Dave Lowry sang Tom Bawcock’s Eve in 2023 on his WildGoose CD Songs of a Devon Man. Bill Crawford noted:
Morton Nance was inspired to write a few verses about Tom Bawcock’s Eve (23 December) and in the Cornish Song Book (1929), Ralph Dunstan set this to a traditional Cornish Tea Treat wedding march. For the uninitiated, the fish are: murgy (dog fish), lances (sand eels), scad (horse mackerel), fair maids (pilchards), ling, hake and running shark.

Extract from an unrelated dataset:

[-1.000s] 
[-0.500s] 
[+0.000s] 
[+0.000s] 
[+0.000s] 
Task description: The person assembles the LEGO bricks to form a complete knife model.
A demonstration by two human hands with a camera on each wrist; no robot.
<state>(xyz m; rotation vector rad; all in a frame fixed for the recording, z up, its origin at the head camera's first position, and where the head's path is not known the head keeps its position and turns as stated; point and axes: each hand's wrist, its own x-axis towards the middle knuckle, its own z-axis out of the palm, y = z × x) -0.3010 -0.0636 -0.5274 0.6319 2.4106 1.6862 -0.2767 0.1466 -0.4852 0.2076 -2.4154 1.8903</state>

Dave’s source was Brenda Wootton.
Lyrics
Dave Lowry sings Tom Bawcock’s Eve
Chorus (after each verse):
A merrier place you may believe
Was Mousehole on Tom Bawcock’s Eve
To be there then who would not wish
To sup on seven sorts of fish
When murgy broth had cleared the path
Wi’ lances for a fry
And then us had a bit o’ scad
And starry gazy pie
Next came fair maids, bra’ thrusty jades
As made our oozles dry
And ling and hake, enough to make
A running shark to sigh
As each we’d clunk as health were drunk
In bumpers brimming high
And when up came Tommy Bawcock’s name
Us praised him to the sky.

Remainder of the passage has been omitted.